“I’m going to make a change, for once in my life. It’s going to feel real good I’m going to make a difference, I’m going to make it right…”
–Michael Jackson
We were on our way home from the farmer’s market this morning when we saw him. He was old for lack of a better word, shaky, and inching up a long and sharp hill that snaked around the steep mountain of Hualalai. In one hand, he carried an extra large bag of groceries in a reusable bag the color of deep ocean and in the other he pushed his walker.
My heart went out to him.
It took me back to when my Grandpa was alive, when we’d see him in random places doing what he needed to do so he and my Grandma could survive. Mom would always pull over for him and we’d stay with him until his errands were done.
I couldn’t not say anything.
“Aw, look at that man.” I told my husband, “poor thing.”
He caught my hint, pulled over. “You want to give him a ride?”
“Yes.” I said. I wasn’t sure if he’d accept or if he’d think we were a couple of weirdos. Two weeks ago we (kids included) stopped to offer a distraught, barefooted teenaged girl a ride when we saw her walking in the dark along a blackened highway and she said ‘no.’ I felt like telling her that I was once like her– lost, unwanted, feeling like there was nowhere to go but she was just like me and wouldn’t accept help. ‘No thank you.’ She said right before I called the police to ask them to help her before she got hurt.
But this man didn’t say, ‘no.’ He looked up at us with bright, smiling eyes and said, “yes, please!” As he got settled in, he told us how his car broke down yesterday, how he needed to see his wife, how she was expecting him, how he was so happy we came. “You folks good people. Good hearts, you get.”
We drove up and up and up the hill and listened to the man pant and wheeze.
“It’s right up there,” he said, pointing to another long, snakelike hill which our car climbed easily. We dropped him off, smiling and waving, right in front of an elderly hospice.
As we watched him cross the parking lot, I wished we could’ve done more for him, what we did was so easy, so effortless. We said, “aloha”, whispered a few prayers to keep him well and healthy and safe, and took off.
I’m not trying to get pats on the back with this story, and I’m not trying to act like I’m this nice sunshine of a person who goes out of my way to help everyone in the whole wide world (you know all about that, don’t you, high-maintenance woman in the grocery line behind me who was acting all pushy, looking at your watch like you had to be somewhere, getting all huffy when I put my six things on the conveyer belt because that meant I was in your way because you only had three, and you man at the clothes store who told me the line formed behind you when I got into the right line– I felt bad but I wasn’t going to let you and everyone who followed you in front of me; hey, it’s not my fault you can’t read signs, guys.)

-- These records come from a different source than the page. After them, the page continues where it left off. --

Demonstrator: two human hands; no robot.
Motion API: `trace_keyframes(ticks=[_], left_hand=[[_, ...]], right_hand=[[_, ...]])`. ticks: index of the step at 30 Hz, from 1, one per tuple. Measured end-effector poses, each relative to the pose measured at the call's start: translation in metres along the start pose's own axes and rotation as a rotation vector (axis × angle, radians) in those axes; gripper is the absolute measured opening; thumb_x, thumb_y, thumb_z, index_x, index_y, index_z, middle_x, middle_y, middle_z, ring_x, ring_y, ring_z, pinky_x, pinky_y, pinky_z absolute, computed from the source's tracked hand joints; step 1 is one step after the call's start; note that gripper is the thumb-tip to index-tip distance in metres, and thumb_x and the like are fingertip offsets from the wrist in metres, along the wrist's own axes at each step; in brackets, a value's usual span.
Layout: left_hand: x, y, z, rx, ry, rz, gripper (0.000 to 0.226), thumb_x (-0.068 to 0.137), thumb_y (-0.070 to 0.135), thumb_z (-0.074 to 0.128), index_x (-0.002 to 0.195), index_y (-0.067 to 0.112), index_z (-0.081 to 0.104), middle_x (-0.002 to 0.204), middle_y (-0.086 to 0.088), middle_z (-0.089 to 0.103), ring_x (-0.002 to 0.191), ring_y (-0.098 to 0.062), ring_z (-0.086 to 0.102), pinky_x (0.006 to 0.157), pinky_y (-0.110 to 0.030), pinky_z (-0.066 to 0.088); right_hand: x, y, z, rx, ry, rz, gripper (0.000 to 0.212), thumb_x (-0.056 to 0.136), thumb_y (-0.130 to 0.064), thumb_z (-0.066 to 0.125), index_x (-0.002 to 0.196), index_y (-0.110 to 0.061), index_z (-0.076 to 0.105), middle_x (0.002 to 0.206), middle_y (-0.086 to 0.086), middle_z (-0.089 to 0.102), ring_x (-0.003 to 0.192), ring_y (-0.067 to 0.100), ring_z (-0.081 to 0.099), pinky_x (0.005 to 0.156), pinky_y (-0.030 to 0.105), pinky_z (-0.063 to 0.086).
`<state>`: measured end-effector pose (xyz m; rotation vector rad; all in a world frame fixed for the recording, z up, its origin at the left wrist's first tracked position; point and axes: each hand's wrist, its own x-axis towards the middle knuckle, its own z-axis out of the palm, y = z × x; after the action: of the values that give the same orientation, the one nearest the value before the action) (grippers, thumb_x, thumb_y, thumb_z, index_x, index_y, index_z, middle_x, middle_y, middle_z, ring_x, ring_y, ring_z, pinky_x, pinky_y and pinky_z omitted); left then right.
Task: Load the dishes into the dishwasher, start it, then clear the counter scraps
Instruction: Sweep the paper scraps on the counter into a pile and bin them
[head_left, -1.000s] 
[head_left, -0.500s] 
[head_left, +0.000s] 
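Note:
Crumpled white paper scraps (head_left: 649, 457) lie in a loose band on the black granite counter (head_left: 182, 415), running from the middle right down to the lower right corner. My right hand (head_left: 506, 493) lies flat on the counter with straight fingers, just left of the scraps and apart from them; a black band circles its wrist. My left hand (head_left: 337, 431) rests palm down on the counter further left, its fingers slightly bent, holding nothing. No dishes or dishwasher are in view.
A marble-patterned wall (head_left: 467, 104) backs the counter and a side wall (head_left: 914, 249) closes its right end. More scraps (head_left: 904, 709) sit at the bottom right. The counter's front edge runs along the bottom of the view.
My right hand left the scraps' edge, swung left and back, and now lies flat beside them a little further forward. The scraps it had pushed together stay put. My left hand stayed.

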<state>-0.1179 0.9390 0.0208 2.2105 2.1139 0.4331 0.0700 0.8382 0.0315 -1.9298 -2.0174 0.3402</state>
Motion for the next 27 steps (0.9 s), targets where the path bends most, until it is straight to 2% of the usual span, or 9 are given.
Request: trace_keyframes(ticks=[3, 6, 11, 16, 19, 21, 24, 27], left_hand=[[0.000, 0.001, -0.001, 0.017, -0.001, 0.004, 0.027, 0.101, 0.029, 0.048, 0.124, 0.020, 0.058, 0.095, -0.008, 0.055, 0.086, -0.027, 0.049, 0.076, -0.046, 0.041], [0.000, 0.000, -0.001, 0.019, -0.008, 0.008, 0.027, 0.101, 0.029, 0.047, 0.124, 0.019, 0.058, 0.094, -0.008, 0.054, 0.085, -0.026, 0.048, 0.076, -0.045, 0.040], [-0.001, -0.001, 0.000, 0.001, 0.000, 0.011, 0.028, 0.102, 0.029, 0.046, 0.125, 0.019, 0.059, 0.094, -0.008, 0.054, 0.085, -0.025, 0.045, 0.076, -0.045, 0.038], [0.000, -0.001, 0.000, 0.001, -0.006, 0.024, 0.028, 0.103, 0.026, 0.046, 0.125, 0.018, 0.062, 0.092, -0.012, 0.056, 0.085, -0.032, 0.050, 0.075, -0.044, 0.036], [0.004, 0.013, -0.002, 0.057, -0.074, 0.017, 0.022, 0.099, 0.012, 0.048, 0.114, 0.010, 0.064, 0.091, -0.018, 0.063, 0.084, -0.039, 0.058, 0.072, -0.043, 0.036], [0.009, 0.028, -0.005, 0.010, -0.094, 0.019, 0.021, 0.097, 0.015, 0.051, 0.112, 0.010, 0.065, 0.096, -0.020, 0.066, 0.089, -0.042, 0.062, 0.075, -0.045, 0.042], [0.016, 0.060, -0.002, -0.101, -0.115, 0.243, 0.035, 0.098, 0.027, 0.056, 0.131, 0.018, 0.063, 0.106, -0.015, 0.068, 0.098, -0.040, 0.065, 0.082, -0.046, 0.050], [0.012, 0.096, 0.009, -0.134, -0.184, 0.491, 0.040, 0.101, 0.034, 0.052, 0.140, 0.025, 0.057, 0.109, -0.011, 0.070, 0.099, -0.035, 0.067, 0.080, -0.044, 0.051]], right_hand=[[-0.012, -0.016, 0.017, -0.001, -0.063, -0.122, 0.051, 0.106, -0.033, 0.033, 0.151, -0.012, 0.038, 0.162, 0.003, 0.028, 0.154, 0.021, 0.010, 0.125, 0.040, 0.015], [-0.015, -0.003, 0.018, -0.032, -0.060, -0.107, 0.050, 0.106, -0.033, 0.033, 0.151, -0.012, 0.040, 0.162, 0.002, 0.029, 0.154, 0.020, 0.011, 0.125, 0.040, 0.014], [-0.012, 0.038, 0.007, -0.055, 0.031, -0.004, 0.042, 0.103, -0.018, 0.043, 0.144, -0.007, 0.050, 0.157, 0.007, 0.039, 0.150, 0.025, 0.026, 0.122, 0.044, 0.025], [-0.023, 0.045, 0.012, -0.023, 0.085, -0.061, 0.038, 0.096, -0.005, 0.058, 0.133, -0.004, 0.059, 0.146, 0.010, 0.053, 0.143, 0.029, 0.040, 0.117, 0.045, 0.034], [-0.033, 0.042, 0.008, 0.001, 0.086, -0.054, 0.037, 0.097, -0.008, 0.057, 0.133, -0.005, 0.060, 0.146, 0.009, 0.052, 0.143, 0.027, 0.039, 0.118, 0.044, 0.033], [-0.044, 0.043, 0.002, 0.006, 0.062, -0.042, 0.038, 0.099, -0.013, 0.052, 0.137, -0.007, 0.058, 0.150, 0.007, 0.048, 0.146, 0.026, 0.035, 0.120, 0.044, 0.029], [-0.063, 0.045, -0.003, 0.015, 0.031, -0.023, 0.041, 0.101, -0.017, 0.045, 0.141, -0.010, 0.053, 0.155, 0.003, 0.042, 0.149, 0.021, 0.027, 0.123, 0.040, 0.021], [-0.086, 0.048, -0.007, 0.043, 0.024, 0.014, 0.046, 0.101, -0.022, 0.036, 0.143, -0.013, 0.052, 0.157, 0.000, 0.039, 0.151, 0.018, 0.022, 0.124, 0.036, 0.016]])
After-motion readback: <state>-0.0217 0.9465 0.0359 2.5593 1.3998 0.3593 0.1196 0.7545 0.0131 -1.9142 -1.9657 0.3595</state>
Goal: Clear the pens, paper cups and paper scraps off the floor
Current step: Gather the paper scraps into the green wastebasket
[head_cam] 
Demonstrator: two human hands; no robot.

Even though my husband and I live by the ‘do one good thing for someone else everyday’ rule, I don’t openly post good deeds on facebook for people I know (and kind of know) to see on the daily or ever, now that I think about it, but I am sharing today’s adventure right now because I believe that we are all in the position to help people. And if we help those who don’t expect it, if we give each other kindness when it’s needed the most, we really can make the world a better place.
“If we could change ourselves, the tendencies in the world would also change. As a man changes his own nature, so does the attitude of the world change towards him… We need not wait to see what others do.”